As far as I could tell, Romans loved bright colors. The fabrics in the rooms we saw were mostly yellows, greens, reds, and the natural shades of wool. Strangely enough I didn’t see any floor coverings or wall hangings (like carpets or tapestries). I’m not sue if they didn’t exist or if the reconstructing people just didn’t think them important. To me, the rooms looked rather spartan (in the modern sense of the word since Romans most likely didn’t copy Spartan living styles 😀 )

When the Romans left the house, they had a strict dress code. The amount and quality of the fabric a person wore depended on the family’s financial situation. The more and the better, the higher your status. Togas were used for keeping warm during winter but also for showing respect. For example: women who didn’t cover their feet with the toga they were wearing weren’t respectable. In Roman times, only whores and the very poor would show their feet. A man could even divorce his wife if she was seen withe more than the tips of her toes showing beneath her toga. So the picture on the right is wrong in that regard (I’ll tell you in a later post how I learned these details).
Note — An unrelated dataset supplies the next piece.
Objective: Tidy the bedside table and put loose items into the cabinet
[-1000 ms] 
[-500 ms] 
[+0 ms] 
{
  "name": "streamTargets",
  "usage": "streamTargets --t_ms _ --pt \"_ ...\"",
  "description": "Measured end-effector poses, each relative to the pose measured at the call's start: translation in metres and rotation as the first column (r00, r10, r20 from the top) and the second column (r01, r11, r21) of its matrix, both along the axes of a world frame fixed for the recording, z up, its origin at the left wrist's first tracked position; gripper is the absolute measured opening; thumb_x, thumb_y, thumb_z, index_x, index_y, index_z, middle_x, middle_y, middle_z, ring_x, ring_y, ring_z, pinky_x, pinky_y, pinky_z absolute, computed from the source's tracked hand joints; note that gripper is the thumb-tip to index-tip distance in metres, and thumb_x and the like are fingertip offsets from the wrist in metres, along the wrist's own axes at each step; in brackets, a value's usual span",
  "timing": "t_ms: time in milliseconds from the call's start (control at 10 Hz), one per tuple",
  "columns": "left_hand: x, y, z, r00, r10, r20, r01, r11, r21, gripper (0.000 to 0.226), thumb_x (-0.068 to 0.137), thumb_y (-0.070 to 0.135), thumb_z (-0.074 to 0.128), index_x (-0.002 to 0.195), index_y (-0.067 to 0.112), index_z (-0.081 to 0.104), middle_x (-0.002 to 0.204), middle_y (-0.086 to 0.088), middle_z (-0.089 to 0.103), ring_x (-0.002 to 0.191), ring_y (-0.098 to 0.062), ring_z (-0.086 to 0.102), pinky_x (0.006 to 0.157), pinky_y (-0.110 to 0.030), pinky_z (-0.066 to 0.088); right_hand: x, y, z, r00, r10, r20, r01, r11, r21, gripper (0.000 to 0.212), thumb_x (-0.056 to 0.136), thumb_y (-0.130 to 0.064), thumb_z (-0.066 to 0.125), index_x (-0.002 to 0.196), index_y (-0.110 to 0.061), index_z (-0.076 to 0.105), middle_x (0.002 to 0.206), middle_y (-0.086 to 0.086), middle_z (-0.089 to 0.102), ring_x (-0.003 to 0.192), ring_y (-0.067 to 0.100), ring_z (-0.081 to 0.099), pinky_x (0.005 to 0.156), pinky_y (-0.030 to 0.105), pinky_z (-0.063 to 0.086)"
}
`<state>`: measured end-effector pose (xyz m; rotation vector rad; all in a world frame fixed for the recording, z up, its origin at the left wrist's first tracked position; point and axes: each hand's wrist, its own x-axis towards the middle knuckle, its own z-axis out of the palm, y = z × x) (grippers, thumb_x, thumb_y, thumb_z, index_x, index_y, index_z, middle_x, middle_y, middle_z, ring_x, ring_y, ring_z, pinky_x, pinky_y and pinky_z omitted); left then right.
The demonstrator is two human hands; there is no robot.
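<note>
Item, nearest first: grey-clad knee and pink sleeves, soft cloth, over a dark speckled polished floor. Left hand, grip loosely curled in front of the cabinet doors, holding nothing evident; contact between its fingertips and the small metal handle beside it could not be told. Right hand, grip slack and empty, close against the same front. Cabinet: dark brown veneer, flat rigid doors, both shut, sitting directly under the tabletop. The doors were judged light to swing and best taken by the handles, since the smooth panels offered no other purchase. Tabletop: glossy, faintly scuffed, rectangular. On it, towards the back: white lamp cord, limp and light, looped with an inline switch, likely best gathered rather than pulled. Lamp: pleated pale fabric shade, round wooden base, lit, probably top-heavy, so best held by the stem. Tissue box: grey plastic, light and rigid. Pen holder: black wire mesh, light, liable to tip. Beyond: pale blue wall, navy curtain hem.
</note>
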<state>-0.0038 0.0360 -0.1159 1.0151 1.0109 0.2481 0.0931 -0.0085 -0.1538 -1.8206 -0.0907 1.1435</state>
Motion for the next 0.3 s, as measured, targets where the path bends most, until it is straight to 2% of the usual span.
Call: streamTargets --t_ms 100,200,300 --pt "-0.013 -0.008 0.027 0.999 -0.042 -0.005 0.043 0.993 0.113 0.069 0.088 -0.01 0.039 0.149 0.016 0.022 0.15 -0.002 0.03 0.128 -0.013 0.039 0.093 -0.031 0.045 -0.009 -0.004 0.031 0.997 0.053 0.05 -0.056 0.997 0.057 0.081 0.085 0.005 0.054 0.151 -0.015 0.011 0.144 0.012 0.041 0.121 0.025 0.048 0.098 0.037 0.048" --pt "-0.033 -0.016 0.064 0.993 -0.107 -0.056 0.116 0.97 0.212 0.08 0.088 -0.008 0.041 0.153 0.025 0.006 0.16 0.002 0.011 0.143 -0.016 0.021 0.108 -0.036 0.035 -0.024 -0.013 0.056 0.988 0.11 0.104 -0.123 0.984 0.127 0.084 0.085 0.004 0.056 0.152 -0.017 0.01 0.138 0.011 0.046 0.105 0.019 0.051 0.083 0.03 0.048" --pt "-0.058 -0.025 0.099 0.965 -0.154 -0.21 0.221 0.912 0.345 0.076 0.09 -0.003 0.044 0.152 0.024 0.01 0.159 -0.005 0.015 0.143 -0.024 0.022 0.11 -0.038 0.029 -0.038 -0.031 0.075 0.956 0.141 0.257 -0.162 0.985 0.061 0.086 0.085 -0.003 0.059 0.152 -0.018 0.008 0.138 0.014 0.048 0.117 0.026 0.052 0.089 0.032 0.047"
As you can see in the picture on the left, security measures during work weren’t yet invented. Like this smith, the Romans wore comfortable clothes for even the most dangerous work. I bet there were a lot of work related accidents.

Germans wore far warmer clothing. Since they didn’t have amenities like heated floors, they wore long skirts and heavy trousers even inside their houses. Outside they usually had several layers to keep off the cold and the rain. I guess in summer they wore pretty much the same indoors as out. But our guide didn’t say anything about that, so that’s guesswork on my side.

I believe that most Romans in Xanthen bought their fabric from Germans except for the richest who surely imported theirs directly from Rome. But not everybody had the means to do that. Our guide confirmed active trading.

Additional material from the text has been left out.